- _EXERCISE INSTRUCTIONS_
The answer must be an exact restatement of all the data.
[[ INFORMATION SUPPLIED, beginning ]]
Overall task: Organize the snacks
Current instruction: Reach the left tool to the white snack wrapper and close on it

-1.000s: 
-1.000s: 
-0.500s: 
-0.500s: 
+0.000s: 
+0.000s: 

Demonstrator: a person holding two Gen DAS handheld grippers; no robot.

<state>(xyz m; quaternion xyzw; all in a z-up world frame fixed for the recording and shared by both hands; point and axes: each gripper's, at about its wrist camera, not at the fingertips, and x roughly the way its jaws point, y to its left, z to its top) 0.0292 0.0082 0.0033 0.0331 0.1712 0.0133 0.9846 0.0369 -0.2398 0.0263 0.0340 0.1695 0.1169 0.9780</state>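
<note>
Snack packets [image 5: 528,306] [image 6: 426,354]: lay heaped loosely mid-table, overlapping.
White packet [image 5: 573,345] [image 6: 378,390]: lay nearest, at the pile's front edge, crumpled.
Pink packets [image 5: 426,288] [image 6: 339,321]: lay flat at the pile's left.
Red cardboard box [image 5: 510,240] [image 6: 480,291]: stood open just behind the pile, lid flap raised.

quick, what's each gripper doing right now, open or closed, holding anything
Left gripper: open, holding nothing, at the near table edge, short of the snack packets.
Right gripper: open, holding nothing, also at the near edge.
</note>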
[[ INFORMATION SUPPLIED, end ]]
- _RESULT OF THIS EXERCISE_
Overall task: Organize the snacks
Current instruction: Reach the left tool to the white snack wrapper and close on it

-1.000s: 
-1.000s: 
-0.500s: 
-0.500s: 
+0.000s: 
+0.000s: 

Demonstrator: a person holding two Gen DAS handheld grippers; no robot.

<state>(xyz m; quaternion xyzw; all in a z-up world frame fixed for the recording and shared by both hands; point and axes: each gripper's, at about its wrist camera, not at the fingertips, and x roughly the way its jaws point, y to its left, z to its top) 0.0292 0.0082 0.0033 0.0331 0.1712 0.0133 0.9846 0.0369 -0.2398 0.0263 0.0340 0.1695 0.1169 0.9780</state>
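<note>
Snack packets [image 5: 528,306] [image 6: 426,354]: lay heaped loosely mid-table, overlapping.
White packet [image 5: 573,345] [image 6: 378,390]: lay nearest, at the pile's front edge, crumpled.
Pink packets [image 5: 426,288] [image 6: 339,321]: lay flat at the pile's left.
Red cardboard box [image 5: 510,240] [image 6: 480,291]: stood open just behind the pile, lid flap raised.

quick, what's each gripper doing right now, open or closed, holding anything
Left gripper: open, holding nothing, at the near table edge, short of the snack packets.
Right gripper: open, holding nothing, also at the near edge.
</note>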

This is the complete output for the exercise.